**Exercise directions**
Your answer should be every line of the records that contains the word "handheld", copied as it stands.

**Collection entries**
========

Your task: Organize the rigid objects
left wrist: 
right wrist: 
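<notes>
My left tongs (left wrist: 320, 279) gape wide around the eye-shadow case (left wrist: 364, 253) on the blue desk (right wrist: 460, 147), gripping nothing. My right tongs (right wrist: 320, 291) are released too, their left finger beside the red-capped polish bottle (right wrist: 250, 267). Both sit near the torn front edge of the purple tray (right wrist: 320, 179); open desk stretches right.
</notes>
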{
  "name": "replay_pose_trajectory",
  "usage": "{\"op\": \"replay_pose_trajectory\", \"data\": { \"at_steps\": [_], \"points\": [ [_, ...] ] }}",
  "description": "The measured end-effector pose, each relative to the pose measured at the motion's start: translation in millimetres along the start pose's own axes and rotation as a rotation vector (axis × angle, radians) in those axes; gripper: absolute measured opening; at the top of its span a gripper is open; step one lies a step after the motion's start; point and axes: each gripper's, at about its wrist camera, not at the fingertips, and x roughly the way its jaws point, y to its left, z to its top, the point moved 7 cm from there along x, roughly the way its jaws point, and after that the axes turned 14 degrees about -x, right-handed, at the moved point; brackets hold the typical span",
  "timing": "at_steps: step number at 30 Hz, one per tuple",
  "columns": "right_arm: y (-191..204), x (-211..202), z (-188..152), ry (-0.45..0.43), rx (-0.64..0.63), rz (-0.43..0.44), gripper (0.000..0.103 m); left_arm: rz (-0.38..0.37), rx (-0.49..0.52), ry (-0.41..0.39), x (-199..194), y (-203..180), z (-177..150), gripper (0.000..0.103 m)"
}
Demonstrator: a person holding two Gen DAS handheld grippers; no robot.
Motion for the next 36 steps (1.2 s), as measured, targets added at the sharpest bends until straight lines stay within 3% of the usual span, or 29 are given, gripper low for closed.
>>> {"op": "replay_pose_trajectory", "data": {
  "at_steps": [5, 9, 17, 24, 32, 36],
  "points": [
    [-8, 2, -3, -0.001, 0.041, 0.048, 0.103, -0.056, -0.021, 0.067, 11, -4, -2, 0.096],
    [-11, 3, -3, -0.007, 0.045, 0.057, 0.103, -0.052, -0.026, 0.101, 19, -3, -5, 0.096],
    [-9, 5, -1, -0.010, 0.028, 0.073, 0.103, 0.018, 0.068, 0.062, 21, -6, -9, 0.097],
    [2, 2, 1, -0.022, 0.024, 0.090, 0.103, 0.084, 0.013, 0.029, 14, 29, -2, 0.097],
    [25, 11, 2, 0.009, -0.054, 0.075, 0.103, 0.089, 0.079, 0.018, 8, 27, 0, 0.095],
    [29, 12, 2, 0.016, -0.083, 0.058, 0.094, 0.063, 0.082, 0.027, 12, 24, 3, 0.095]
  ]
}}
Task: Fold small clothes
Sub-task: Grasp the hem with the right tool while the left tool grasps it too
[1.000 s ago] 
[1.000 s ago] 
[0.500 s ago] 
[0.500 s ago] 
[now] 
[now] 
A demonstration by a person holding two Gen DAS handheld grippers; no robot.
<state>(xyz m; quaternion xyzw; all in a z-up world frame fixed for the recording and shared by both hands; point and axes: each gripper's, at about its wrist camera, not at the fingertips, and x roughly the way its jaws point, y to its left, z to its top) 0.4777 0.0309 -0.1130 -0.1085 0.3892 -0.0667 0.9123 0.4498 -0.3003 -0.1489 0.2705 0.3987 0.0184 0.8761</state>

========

**Task response**
Demonstrator: a person holding two Gen DAS handheld grippers; no robot.
A demonstration by a person holding two Gen DAS handheld grippers; no robot.

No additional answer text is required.